*What you need to do*
Reproduce exactly the lines below from the one containing "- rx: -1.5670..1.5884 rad" through the one containing "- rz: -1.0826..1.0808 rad", including both, and nothing else.

[Records from a dataset]

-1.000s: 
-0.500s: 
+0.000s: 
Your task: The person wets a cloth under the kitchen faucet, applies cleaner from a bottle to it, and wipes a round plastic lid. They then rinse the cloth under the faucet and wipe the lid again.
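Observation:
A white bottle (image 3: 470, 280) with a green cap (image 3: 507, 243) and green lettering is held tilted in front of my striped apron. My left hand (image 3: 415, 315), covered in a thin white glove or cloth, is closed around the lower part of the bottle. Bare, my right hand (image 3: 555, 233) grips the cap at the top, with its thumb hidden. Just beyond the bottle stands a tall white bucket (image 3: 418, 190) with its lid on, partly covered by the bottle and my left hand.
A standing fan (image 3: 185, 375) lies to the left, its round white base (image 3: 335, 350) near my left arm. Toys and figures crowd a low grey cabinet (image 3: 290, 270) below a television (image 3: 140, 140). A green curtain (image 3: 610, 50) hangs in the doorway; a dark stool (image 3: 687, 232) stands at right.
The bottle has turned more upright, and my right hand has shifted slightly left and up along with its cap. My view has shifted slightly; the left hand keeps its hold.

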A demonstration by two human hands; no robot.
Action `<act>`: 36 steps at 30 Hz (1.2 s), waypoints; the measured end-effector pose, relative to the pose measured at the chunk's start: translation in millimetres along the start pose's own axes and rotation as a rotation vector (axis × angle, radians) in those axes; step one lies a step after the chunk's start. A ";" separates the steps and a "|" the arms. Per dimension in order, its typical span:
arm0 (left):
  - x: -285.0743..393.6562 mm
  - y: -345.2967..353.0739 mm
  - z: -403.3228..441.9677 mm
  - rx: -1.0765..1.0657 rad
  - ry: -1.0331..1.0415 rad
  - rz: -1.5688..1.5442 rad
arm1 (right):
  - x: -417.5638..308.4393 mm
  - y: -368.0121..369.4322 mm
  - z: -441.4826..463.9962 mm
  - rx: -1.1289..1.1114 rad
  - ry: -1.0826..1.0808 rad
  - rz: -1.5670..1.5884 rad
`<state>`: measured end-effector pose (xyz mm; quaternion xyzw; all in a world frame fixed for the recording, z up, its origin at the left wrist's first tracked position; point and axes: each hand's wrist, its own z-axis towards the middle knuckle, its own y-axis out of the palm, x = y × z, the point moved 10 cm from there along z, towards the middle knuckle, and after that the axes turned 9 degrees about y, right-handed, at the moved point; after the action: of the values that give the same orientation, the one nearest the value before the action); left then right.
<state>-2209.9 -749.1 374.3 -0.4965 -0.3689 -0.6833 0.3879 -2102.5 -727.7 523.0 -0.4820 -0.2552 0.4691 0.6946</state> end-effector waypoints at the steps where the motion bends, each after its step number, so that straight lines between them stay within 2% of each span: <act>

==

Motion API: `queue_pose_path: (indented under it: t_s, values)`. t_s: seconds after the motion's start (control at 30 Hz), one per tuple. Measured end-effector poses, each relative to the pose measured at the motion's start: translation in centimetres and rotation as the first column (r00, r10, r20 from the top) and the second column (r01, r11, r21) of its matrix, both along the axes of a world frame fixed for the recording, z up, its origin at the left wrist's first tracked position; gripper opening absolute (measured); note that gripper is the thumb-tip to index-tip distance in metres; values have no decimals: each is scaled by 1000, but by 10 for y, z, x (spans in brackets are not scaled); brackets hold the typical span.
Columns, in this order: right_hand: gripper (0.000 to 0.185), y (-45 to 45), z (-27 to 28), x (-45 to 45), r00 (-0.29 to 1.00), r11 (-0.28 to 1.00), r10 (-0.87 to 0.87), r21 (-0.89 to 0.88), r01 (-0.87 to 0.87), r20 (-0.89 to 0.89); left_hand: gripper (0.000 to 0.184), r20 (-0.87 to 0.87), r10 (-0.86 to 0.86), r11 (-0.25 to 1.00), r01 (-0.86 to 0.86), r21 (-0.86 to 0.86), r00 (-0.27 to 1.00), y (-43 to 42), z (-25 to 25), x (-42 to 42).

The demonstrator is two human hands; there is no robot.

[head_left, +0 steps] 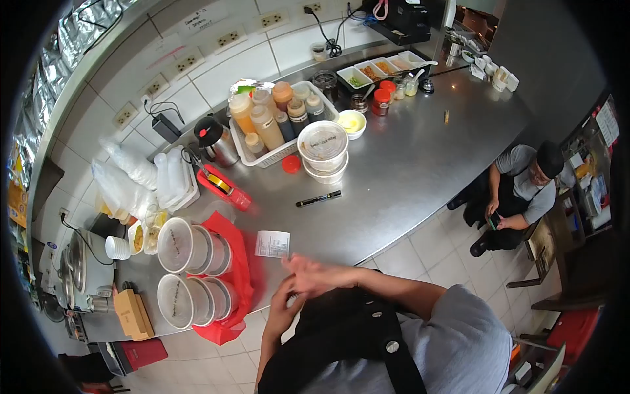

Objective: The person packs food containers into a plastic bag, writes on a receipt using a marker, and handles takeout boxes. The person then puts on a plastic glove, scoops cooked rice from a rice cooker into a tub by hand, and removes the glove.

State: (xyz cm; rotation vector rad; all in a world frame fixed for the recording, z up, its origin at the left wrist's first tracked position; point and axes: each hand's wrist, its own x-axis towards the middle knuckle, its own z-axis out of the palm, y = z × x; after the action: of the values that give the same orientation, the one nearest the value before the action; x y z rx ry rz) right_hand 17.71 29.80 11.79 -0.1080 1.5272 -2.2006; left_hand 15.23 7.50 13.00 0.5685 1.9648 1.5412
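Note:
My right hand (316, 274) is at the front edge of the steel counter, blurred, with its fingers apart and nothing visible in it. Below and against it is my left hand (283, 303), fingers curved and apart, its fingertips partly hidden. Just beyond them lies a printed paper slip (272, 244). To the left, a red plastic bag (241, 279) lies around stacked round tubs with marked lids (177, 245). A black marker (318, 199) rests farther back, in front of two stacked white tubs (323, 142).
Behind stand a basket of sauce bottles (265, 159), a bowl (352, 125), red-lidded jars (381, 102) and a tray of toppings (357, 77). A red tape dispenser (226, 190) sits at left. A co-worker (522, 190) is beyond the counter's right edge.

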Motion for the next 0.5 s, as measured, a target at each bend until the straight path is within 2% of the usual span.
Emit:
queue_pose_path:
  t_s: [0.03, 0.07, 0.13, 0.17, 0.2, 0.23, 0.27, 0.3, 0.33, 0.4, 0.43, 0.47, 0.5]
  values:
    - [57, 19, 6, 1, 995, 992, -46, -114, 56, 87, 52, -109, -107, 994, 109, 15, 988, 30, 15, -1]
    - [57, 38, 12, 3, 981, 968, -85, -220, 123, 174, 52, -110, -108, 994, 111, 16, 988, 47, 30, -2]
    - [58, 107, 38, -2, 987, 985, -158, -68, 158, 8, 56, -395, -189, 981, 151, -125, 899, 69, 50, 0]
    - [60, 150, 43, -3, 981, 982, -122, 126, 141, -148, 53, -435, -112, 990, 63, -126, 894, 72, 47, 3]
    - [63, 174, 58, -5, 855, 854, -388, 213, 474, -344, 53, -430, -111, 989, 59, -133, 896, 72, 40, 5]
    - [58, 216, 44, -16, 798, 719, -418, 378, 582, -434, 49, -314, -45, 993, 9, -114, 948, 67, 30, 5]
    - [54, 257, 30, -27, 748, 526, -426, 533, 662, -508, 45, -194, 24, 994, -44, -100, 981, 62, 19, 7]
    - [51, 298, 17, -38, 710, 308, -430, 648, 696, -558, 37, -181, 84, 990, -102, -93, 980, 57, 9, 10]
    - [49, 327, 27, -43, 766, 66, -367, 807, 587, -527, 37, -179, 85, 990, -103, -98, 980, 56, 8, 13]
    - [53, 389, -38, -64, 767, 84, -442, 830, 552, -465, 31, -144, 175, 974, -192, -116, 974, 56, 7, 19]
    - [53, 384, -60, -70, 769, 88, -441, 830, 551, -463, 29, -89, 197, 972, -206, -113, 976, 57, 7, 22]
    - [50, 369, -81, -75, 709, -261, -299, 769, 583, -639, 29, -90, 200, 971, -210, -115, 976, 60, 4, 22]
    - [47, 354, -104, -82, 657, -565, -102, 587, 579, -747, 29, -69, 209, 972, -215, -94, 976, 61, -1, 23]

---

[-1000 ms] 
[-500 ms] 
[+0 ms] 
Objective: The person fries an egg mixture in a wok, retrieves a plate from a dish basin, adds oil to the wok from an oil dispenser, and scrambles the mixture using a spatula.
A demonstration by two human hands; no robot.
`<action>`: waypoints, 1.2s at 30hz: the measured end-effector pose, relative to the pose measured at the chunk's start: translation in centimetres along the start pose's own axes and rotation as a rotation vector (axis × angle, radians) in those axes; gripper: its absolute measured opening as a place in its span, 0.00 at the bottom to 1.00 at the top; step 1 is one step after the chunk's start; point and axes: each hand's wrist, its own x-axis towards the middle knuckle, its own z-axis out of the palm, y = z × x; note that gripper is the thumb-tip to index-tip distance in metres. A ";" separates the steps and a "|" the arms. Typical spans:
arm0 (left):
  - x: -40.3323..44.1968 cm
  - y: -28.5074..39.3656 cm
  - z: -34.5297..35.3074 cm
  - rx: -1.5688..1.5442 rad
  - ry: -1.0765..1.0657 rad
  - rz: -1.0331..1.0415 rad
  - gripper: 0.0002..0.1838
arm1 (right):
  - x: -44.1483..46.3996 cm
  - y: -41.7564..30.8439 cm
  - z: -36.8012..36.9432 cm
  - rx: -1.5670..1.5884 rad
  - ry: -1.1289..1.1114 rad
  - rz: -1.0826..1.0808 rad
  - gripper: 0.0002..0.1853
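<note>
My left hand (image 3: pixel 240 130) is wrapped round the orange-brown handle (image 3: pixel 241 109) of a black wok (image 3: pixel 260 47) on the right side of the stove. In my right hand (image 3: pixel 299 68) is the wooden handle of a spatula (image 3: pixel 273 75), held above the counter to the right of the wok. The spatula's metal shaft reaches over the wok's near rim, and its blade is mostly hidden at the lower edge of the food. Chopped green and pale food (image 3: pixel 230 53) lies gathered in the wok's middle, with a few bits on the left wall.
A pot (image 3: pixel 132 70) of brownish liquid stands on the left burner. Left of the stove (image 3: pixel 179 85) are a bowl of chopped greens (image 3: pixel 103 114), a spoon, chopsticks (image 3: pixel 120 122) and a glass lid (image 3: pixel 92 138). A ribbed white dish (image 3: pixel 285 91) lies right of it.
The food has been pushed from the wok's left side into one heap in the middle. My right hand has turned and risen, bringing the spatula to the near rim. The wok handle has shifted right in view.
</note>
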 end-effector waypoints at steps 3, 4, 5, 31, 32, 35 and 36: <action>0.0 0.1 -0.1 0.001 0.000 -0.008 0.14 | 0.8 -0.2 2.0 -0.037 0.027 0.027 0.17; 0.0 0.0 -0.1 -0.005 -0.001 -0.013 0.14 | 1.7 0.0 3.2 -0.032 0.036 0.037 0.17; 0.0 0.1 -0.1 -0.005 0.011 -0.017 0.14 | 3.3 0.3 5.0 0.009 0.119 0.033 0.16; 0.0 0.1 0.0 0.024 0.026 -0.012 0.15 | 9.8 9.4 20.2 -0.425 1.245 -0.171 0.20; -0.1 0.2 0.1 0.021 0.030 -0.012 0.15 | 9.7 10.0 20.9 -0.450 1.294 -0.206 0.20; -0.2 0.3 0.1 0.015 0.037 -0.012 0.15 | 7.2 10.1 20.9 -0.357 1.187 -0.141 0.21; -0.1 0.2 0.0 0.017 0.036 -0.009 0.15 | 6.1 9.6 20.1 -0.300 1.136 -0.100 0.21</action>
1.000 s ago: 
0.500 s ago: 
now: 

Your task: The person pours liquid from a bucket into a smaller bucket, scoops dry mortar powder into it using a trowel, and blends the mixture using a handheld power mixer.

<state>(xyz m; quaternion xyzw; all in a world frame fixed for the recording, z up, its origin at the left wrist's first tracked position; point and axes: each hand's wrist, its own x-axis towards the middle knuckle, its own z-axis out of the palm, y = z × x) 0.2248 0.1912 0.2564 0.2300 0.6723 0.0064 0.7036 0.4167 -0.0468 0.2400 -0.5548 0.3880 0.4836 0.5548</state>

*Exercise result*
  - rx: -1.5670..1.5884 rad
  - ry: -1.1289..1.1114 rad
  - rz: -1.0826..1.0808 rad

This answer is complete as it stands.